In 2012, he had a simple idea that has made a big difference for a lot of distance dietetics students. He started a Facebook group for his program.
“Initially, it wasn’t to talk about the class assignments because we could do that on discussion boards,” Roberts said. “It was to try to build a connection, so the conversations were just about introducing yourself. Some professors try to do this, but nobody really likes to talk or share in those things because it’s forced. Whereas on social media, people will spill their guts.”
Members of the group began to talk about where they were from, share study resources and more.
“Sometimes it was just talking about the trials of being a parent, and still working, and working on a dietetics degree, and trying to get an internship,” Roberts said. “It’s nice to connect with other people going through the exact same thing.”
These conversations help the students bond, leading to a better online learning experience. Roberts said that getting acquainted on Facebook means that when they later have classes with their new Facebook friends, they comment more on each other’s assignments because they know each other.

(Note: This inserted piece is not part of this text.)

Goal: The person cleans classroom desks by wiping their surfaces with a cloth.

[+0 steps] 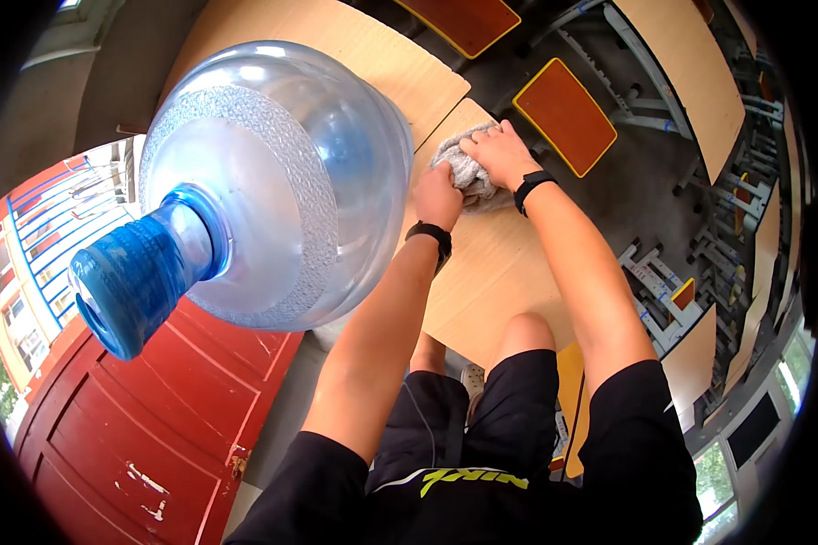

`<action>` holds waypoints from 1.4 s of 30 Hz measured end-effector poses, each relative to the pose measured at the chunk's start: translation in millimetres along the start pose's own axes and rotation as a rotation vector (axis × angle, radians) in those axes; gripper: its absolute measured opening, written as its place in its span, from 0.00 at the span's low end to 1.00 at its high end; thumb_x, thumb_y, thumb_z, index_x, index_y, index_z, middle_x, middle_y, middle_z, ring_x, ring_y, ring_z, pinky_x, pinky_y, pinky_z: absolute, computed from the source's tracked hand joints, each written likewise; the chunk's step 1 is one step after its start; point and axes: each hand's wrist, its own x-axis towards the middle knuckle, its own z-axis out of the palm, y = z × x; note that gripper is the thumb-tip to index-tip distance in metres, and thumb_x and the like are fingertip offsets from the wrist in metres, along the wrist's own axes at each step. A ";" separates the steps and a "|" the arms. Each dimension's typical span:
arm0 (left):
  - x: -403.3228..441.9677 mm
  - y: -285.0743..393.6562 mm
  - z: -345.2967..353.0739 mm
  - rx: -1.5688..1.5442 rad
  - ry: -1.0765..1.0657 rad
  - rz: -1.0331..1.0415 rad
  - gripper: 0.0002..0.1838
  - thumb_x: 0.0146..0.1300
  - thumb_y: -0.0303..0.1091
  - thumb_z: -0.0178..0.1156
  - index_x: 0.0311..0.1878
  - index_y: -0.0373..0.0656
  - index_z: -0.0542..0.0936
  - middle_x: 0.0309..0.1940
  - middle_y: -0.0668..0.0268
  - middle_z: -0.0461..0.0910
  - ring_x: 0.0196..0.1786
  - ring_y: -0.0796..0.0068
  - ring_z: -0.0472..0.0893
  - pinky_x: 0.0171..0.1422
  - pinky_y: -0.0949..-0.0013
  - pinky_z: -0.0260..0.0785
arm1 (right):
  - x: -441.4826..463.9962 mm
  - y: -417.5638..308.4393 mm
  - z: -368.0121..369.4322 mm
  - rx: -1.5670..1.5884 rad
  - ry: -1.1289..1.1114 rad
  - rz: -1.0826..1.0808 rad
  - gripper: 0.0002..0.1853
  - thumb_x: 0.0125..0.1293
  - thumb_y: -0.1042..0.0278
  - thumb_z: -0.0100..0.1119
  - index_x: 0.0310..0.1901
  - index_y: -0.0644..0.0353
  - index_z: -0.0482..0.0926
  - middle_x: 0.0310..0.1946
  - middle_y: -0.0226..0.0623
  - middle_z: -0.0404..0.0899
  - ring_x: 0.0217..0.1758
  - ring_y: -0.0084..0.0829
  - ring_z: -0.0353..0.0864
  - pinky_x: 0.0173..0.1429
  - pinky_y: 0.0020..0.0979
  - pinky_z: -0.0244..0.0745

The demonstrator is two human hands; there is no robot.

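Observation:
A crumpled grey cloth [493, 198] lies bunched on the light wooden desk [493, 272]. My left hand [439, 197] is closed on its near left side. From the upper right my right hand [502, 154] grips the same cloth, fingers curled over its top. Part of the cloth is hidden under both hands. Left of my hands a large clear blue water jug [273, 182] looms close to the camera, its blue-capped neck [136, 272] pointing down and left. Neither hand touches the jug.
A red door [154, 418] stands at lower left, beside a blue railing [59, 236]. Orange-topped stools [565, 118] and more desks [686, 73] with grey metal legs fill the right. My knees [527, 336] are bent close to the desk.

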 end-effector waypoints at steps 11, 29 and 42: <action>3.8 -4.3 -4.9 0.003 -0.034 0.081 0.06 0.49 0.19 0.57 0.29 0.41 0.72 0.28 0.49 0.78 0.39 0.39 0.78 0.41 0.41 0.64 | 5.4 -0.7 0.7 0.017 -0.121 0.033 0.25 0.59 0.77 0.68 0.57 0.44 0.77 0.55 0.33 0.82 0.64 0.39 0.80 0.69 0.44 0.66; 6.7 -5.5 -5.5 0.105 -0.071 0.105 0.06 0.51 0.20 0.58 0.31 0.42 0.73 0.29 0.49 0.79 0.39 0.39 0.79 0.40 0.42 0.65 | 24.6 16.6 49.7 0.360 -0.145 0.169 0.25 0.56 0.82 0.67 0.55 0.47 0.76 0.53 0.34 0.81 0.63 0.40 0.80 0.67 0.43 0.70; 1.1 -4.2 4.6 0.166 -0.013 0.073 0.06 0.54 0.23 0.61 0.34 0.43 0.77 0.34 0.48 0.83 0.44 0.41 0.82 0.45 0.43 0.71 | -5.0 3.8 -4.0 0.115 -0.009 0.008 0.24 0.58 0.82 0.63 0.55 0.48 0.77 0.53 0.34 0.82 0.63 0.41 0.80 0.64 0.42 0.73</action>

“I’d like to say that it can almost simulate the connections you’d make when you’re an on-campus student seeing each other every day in class. When we meet at the Food and Nutrition Conference Expo, or other dietetics events that we have, it’s kind of like we’re old friends.”
The group is exclusively for distance students.
“Not to be biased,” he said, “but more because on-campus students can walk into the faculty’s office any day of the week to ask questions or get help.” Roberts’ group helps bridge that gap, especially because some faculty and advisors are also members.
One professor in particular made a huge impact on Roberts. Deb Canter, now professor emeritus, went above and beyond for her distance students.
“The very first course I took set the tone for me in 2012,” Roberts said. “I was getting ready to go to Korea and I knew I couldn’t listen to these lectures online. She downloaded all these prerecorded lectures, put them on CD and mailed them to me in Japan.”
Canter and Roberts still stay in touch through Facebook.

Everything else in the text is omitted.